Part of Morrison’s successful campaign involved writing a check to KATU, Portland’s ABC affiliate. The money — somewhere around $12,000, Rasmussen said — bought three ads on one of the most popular shows of its era, “Laverne & Shirley.” The campaign wanted spots at the beginning, the middle and the end of Channel 2’s telecast, Rasmussen said.

No special effects, no voice-of-doom narration: just Morrison talking into the camera.

“Not like they do it now,” said Rasmussen, former Clark County Republican chairman. “It was just a short bio.”

High saturation

The Portland area trailed only two Ohio television markets on the saturation scale. Neilsen says a total of 117,208 commercials aired on Portland TV outlets in October, and the 25,527 political spots amounted to 21.78 percent of all TV advertising in the market. Only Cleveland (23.44 percent) and Columbus (23.37 percent) had higher saturations.

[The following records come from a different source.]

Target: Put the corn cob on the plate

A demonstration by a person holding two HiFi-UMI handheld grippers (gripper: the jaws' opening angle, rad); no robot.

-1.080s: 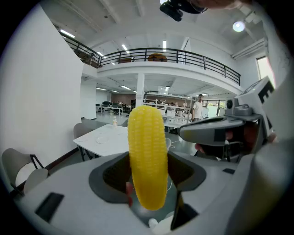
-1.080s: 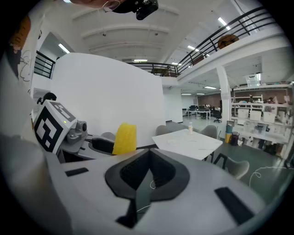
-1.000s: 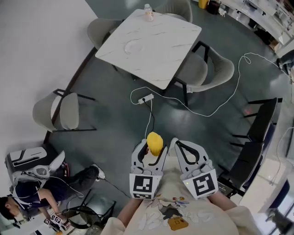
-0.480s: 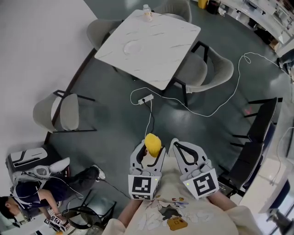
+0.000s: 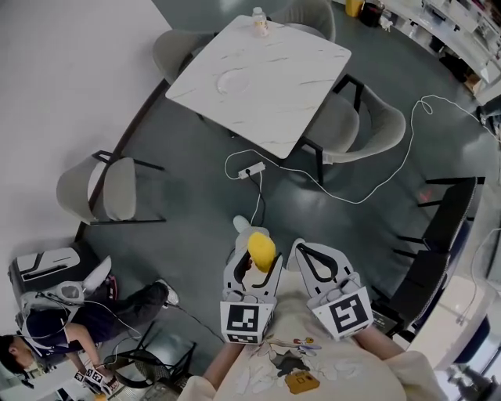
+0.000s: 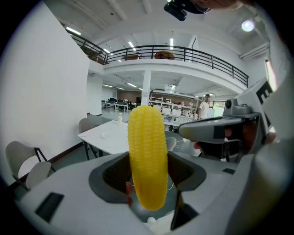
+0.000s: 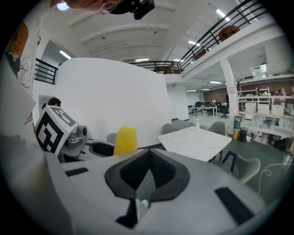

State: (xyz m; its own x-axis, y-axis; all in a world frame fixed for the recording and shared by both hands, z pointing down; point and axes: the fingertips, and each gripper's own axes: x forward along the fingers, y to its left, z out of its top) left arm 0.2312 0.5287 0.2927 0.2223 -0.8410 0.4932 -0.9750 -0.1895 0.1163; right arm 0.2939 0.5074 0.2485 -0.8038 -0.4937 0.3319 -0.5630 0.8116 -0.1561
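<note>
left claw (image 6: 148,173) pinching corn cob (image 6: 147,151) upright, held near person's chest above the floor, right claw (image 7: 146,176) pressed together just beside it, plate (image 5: 229,80) on white marble counter (image 5: 297,86), well apart from cob

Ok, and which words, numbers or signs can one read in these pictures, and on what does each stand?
No text can be read.
Shirt print: lettering too blurred to read.
Bottle label, on the table: too small.
Square markers on the left tool and right tool: patterns only, no letters.
The corn cob: no print.
</note>
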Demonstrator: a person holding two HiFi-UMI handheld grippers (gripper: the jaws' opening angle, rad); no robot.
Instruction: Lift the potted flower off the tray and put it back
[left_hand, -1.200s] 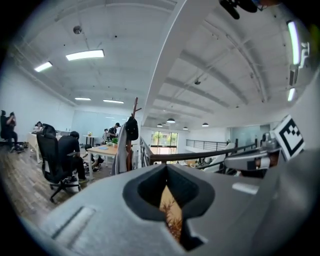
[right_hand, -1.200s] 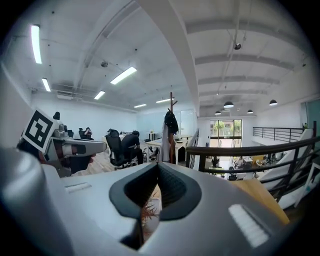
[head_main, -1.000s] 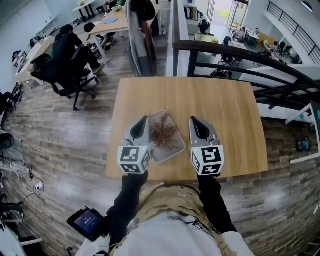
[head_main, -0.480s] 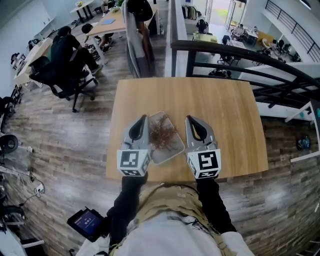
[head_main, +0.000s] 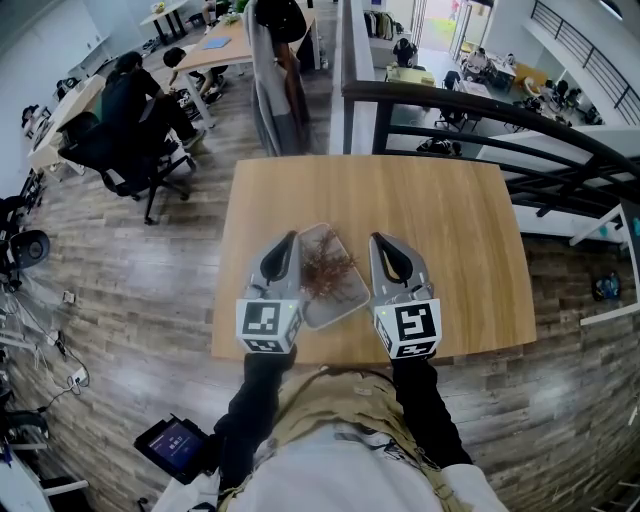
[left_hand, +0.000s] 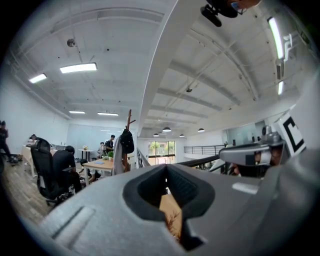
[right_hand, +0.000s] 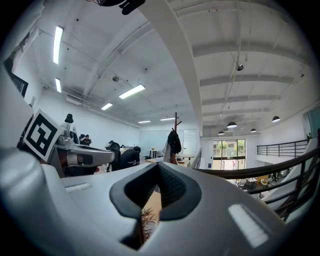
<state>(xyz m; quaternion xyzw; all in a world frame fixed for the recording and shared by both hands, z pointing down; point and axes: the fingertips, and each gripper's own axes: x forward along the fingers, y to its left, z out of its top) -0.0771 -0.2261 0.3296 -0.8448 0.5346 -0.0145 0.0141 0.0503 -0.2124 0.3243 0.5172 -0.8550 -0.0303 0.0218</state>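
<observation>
A potted flower (head_main: 325, 265) with dry reddish-brown sprigs stands on a pale grey tray (head_main: 345, 300) near the front edge of the wooden table (head_main: 450, 230). My left gripper (head_main: 291, 238) hovers just left of the plant and my right gripper (head_main: 375, 238) just right of it, both pointing away from me. Each is shut with nothing between its jaws, and neither touches the plant. In the left gripper view the shut left gripper (left_hand: 167, 166) fills the lower frame, with a sprig (left_hand: 175, 220) below it. The right gripper view shows the right gripper (right_hand: 159, 165) the same way.
A dark railing (head_main: 480, 110) runs behind the table at the right. A coat rack (head_main: 275, 60) stands behind the table. Seated people and office chairs (head_main: 130, 150) are at desks far left. A tablet (head_main: 175, 445) lies on the floor by my left leg.
The right gripper has drifted slightly left toward the tray. The left gripper, the plant and the tray stay where they were.
</observation>
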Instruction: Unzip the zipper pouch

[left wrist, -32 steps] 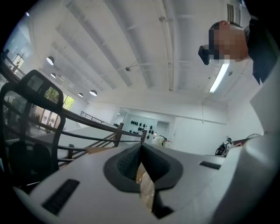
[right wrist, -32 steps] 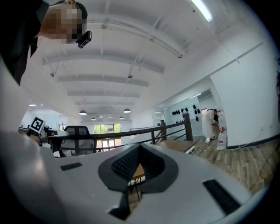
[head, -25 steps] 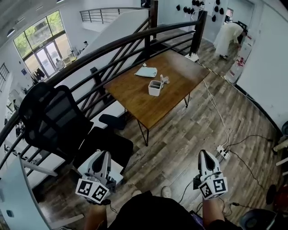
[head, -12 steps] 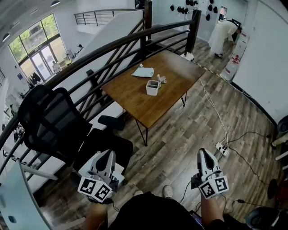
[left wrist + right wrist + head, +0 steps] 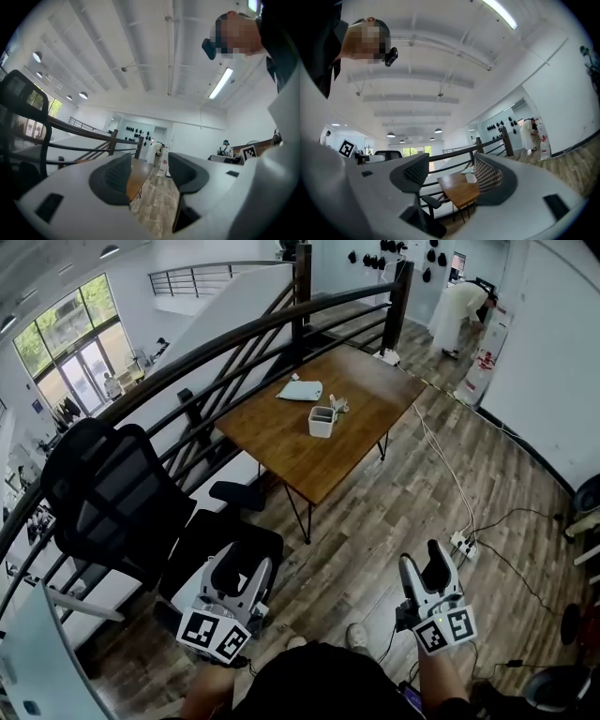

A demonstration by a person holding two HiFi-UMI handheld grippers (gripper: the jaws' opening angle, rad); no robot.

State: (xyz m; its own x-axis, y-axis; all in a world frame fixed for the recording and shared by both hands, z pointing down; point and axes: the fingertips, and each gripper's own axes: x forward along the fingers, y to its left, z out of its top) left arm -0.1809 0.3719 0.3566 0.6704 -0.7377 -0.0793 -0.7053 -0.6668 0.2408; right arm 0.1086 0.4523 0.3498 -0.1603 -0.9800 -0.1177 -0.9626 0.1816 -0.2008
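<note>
Two grippers, head view: my left gripper (image 5: 239, 570) and my right gripper (image 5: 424, 568) sat low in the frame, well apart from each other, over the wood floor (image 5: 394, 493) and far from the table.
Left jaws, head view: spread, with nothing between them; they had just been opening.
Right jaws, head view: spread too and empty; they had also just been opening.
Zipper pouch, head view: the pale blue zipper pouch (image 5: 301, 390) lay flat on the wooden table (image 5: 281, 442), near the far edge by the railing (image 5: 234, 338), well away from both grippers.
White container, head view: the white container (image 5: 322, 422) stood on the same table, near the pouch on my side of it, not touching it.
Chair, head view: a black office chair (image 5: 112, 493) stood at my left beside the railing.
Far corner, head view: a person in white (image 5: 457, 307) bent over at the upper right.
Left gripper view: the left gripper (image 5: 149, 171) had released, its dark pads standing apart; in the gap I saw only the distant wooden table (image 5: 136, 176) and the wood floor (image 5: 156, 206).
Right gripper view: the right gripper (image 5: 451, 176) was likewise released and held nothing; the wooden table (image 5: 459, 191) and the white container (image 5: 472, 178) showed far off between its pads.
Pouch, gripper views: too small for me to make out with any certainty.
</note>
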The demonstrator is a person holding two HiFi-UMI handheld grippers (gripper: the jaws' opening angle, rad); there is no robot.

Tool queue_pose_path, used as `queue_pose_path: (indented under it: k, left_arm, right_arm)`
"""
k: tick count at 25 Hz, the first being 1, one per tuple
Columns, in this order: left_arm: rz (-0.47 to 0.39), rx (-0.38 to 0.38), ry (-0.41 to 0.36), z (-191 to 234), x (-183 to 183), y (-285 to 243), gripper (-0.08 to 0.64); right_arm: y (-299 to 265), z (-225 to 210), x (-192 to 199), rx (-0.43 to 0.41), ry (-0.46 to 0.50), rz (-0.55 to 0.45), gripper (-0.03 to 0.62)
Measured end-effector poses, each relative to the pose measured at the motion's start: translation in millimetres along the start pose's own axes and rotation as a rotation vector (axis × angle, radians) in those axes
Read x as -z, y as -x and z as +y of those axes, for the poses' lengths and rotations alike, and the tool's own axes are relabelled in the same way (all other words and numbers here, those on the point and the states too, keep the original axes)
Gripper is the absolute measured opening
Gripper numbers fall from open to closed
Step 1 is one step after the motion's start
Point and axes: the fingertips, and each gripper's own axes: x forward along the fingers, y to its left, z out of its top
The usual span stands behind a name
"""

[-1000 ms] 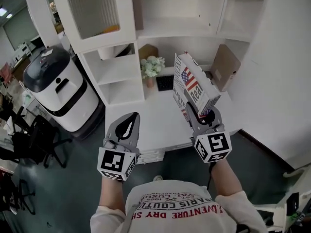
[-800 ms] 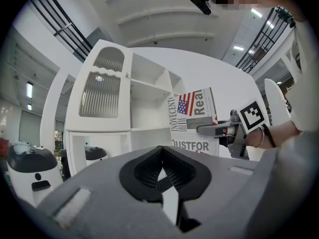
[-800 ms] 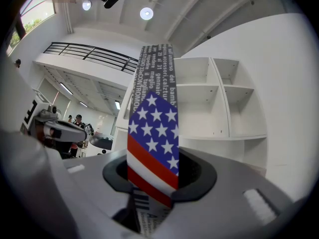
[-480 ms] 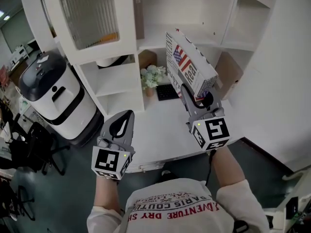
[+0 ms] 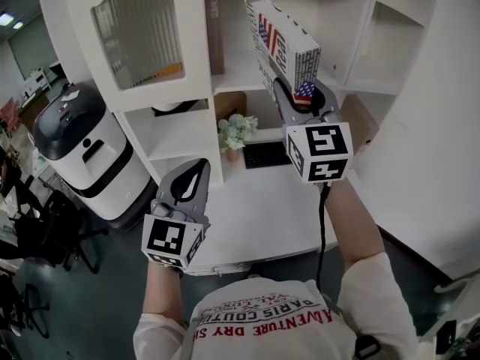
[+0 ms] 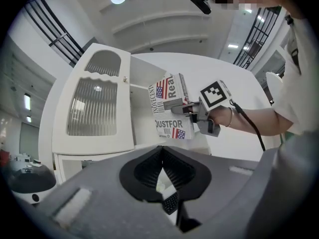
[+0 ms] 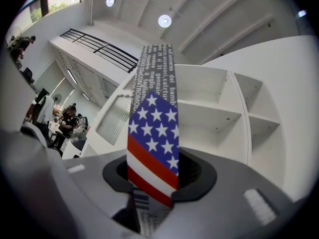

High-profile races on the Oregon ballot contributed to the Portland advertising blitz, but there’s no doubt that Washington voters were targeted by some well-financed campaigns. With 26,071 campaign spots in October — 19.47 percent of all advertising in the market — Seattle ranked No. 5 nationally in saturation of political advertising.

Mississippi politicians must have gotten off pretty cheaply, by the way. With 827 political ads in October, the Jackson market had the nation’s lowest saturation rate at 1 percent.

Off Beat lets members of The Columbian news team step back from our newspaper beats to write the story behind the story, fill in the story or just tell a story.